NVIDIA’s Nemotron-class open source LLM has just been significantly enhanced with the latest release, Nemotron 3 Super, which now targets agent AI workloads with its wide context window.
NVIDIA’s Nemotron 3 Super Leverages Mamba-MoE, With a Vast 1 Million Token Context Window
For those who don’t know, when we talk about the leading contributors in the world of open source AI models, some may think of Chinese AI labs like Kimi or Qwen, but in reality, NVIDIA’s Nemotron series is leading the way in this regard. Because AI is distributed in a “five-layer” pie, NVIDIA not only dominates the infrastructure and chips but is also one of the few Western countries to invest heavily in the open source model. Therefore, NVIDIA has now launched the Nemotron 3 Super, with the main idea of running agent AI applications at scale, making it ideal for agents like OpenClaw.
One of the standout aspects of the Nemotron 3 Super is NVIDIA’s hybrid Mamba-MoE architecture.
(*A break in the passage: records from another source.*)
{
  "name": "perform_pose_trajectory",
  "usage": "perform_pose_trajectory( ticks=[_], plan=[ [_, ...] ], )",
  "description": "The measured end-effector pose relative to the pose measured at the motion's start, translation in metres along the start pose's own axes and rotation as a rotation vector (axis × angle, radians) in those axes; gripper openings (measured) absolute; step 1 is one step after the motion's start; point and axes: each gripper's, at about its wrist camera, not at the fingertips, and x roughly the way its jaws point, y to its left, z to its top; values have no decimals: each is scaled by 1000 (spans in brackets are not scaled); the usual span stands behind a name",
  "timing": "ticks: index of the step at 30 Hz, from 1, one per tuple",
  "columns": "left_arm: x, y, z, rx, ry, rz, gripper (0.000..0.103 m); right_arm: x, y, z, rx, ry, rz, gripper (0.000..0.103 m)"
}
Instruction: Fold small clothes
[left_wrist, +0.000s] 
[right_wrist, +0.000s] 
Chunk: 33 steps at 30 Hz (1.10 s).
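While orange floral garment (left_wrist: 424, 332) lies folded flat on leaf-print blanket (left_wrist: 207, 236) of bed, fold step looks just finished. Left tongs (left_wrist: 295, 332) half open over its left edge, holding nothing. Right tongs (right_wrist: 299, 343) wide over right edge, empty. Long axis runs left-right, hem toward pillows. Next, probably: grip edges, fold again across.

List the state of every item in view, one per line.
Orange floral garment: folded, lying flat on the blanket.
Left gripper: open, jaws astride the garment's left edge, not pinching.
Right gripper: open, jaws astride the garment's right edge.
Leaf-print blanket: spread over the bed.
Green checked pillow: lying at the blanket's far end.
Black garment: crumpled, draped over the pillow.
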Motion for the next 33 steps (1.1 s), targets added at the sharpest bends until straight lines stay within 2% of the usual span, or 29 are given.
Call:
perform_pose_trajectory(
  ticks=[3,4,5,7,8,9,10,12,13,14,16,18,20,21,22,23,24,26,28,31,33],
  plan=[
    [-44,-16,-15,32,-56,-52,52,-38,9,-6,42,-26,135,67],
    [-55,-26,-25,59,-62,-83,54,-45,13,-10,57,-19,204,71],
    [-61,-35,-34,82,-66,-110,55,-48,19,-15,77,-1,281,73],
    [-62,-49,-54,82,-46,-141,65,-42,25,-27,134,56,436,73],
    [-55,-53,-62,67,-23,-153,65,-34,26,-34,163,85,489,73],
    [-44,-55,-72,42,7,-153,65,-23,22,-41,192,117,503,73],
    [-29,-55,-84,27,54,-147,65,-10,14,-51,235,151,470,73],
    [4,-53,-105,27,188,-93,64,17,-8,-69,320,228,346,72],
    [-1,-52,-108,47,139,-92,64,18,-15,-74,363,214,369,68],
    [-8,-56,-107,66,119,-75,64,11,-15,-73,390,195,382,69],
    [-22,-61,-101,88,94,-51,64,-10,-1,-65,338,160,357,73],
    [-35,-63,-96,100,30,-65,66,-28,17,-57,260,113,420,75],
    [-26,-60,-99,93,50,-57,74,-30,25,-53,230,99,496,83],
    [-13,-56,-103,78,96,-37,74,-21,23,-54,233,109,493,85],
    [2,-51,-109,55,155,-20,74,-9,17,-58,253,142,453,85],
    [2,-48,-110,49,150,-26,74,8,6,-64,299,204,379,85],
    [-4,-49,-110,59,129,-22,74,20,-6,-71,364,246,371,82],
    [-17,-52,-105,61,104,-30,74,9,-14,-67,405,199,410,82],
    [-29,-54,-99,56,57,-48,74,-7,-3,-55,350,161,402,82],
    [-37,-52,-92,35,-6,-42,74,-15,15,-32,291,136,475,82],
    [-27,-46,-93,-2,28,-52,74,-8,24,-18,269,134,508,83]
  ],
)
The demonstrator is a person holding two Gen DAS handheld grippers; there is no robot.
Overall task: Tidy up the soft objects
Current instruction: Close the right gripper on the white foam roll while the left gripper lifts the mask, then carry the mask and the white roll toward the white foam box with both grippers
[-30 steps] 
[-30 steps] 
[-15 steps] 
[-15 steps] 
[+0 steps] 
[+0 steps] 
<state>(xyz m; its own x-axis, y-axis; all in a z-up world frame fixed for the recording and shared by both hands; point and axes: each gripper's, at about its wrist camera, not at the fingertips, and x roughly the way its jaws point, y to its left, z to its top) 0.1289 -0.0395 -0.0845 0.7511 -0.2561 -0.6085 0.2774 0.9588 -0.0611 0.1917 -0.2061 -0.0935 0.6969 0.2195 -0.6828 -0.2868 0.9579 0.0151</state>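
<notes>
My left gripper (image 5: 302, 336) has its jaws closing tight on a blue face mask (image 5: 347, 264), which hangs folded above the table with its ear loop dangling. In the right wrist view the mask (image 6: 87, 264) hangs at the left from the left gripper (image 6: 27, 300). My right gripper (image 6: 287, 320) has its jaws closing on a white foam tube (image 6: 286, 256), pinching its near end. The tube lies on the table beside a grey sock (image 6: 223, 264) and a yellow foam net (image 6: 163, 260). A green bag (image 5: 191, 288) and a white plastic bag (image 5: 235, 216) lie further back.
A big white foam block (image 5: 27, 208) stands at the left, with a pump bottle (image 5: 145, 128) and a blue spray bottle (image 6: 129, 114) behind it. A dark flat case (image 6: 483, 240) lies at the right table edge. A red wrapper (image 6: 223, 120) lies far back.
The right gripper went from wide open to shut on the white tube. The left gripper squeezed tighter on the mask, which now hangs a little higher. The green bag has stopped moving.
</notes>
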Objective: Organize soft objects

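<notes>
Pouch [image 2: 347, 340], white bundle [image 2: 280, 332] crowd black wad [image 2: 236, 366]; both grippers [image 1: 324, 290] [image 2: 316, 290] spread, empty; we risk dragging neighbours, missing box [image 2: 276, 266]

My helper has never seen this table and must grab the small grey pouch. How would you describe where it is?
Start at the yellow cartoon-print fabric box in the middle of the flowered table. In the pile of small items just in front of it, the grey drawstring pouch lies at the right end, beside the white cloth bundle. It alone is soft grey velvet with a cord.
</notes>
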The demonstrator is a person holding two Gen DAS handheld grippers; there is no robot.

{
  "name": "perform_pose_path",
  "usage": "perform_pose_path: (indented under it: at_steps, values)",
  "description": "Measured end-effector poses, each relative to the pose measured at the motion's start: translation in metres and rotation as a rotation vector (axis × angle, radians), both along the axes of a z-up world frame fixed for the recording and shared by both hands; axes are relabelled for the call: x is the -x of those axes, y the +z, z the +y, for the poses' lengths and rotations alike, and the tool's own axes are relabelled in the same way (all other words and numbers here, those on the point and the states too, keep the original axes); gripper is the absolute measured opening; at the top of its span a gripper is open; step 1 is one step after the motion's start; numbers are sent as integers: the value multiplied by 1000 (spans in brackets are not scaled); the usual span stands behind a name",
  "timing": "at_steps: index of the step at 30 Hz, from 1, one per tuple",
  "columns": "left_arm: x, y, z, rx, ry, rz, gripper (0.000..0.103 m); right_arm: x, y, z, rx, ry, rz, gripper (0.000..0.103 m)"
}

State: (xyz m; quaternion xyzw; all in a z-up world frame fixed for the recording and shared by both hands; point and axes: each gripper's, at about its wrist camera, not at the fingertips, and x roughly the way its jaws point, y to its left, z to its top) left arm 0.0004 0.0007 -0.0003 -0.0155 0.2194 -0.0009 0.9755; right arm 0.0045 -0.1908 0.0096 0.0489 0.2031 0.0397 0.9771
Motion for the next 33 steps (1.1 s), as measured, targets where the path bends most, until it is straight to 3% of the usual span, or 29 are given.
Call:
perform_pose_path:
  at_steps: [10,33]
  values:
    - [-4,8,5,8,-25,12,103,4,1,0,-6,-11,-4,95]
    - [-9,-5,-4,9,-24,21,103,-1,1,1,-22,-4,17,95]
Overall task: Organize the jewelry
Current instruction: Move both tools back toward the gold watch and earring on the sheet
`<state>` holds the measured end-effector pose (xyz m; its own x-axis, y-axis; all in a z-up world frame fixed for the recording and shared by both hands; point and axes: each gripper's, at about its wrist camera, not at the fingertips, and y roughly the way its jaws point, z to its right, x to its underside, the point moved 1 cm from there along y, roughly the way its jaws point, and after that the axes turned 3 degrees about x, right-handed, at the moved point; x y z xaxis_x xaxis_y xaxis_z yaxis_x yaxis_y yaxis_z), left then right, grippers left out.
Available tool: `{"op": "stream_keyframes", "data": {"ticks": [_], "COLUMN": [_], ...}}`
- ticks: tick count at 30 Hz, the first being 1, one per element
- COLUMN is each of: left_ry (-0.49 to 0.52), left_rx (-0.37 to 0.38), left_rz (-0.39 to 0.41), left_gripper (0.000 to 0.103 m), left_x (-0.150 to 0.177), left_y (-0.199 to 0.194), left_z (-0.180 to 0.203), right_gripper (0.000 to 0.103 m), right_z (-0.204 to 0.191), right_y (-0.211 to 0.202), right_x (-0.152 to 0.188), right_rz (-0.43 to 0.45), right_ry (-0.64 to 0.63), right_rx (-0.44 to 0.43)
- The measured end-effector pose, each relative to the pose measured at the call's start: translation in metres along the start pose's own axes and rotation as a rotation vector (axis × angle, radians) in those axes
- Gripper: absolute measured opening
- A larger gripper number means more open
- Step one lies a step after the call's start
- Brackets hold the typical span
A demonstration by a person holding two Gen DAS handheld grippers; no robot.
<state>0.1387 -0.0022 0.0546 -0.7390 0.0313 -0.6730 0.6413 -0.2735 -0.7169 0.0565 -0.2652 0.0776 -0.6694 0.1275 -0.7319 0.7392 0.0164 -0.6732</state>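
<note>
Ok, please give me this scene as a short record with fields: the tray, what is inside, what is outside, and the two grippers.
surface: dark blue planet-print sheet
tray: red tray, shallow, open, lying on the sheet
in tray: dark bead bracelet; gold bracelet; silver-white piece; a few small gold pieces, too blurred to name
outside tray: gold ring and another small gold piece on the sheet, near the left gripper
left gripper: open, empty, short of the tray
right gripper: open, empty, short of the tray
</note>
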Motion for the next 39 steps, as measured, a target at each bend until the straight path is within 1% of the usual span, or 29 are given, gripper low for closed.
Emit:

Compared to traditional MoE models, Mamba is a very impressive implementation. Essentially, NVIDIA has changed the way LLM interprets data streams. With newer architecture, Mamba relies on State Space Model (SSM) to read data linearly, preventing the formation of large context windows and inserting irrelevant information. Mamba-MoE allows Nemotron 3 Super to maintain the optimal context window for the user’s workload, resulting in the best agent response.
- Hybrid Architecture: The Mamba layer provides 4x higher memory and computing efficiency, while the transformer layer drives advanced reasoning.
- Ministry of Foreign Affairs: Only 12 billion of its 120 billion parameters are active in inference.
- Latent MoE: A new technique that improves accuracy by enabling four expert specialists at the cost of one to generate the next token at inference.
- Multi-Token Prediction: Predict multiple future words simultaneously, resulting in 3x faster inference.
– NVIDIA
The Mamba layer delivers 4x higher memory efficiency and advanced reasoning, making Nemotron 3 Super ideal for inference workloads. Another impressive feature of Nemotron 3 Super is the 1 million token context window, which is 4 times larger than Kimi 2.5’s window. There is a general law in agent systems: the larger the window, the better the response. This is why, from this aspect alone, Nemotron 3 Super dominates all other open source LLMs and even comes close to Opus 4.5, despite being limited to only 120 billion parameters.
Speaking of OpenClaw, NVIDIA tested the Nemotron 3 Super in PinchBench, a suite used to evaluate agent workloads, and the model scored 85.6% across the full test suite, outperforming Opus 4.5, Kimi 2.5, and GPT-OSS 120b. For consumers running extensive workloads through OpenClaw, the Nemotron 3 Super has opened up a whole new class of performance, with computing power requirements that can be met with just a single GPU.


Nemotron 3 Super is just an example of how broad agent AI systems will truly advance, and interestingly, LLM is now also addressing computational limitations, which is why the future of deploying models at the edge is brighter than ever.
Follow Wccftech on Google to get more of our news coverage in your feed.
PakarPBN
A Private Blog Network (PBN) is a collection of websites that are controlled by a single individual or organization and used primarily to build backlinks to a “money site” in order to influence its ranking in search engines such as Google. The core idea behind a PBN is based on the importance of backlinks in Google’s ranking algorithm. Since Google views backlinks as signals of authority and trust, some website owners attempt to artificially create these signals through a controlled network of sites.
In a typical PBN setup, the owner acquires expired or aged domains that already have existing authority, backlinks, and history. These domains are rebuilt with new content and hosted separately, often using different IP addresses, hosting providers, themes, and ownership details to make them appear unrelated. Within the content published on these sites, links are strategically placed that point to the main website the owner wants to rank higher. By doing this, the owner attempts to pass link equity (also known as “link juice”) from the PBN sites to the target website.
The purpose of a PBN is to give the impression that the target website is naturally earning links from multiple independent sources. If done effectively, this can temporarily improve keyword rankings, increase organic visibility, and drive more traffic from search results.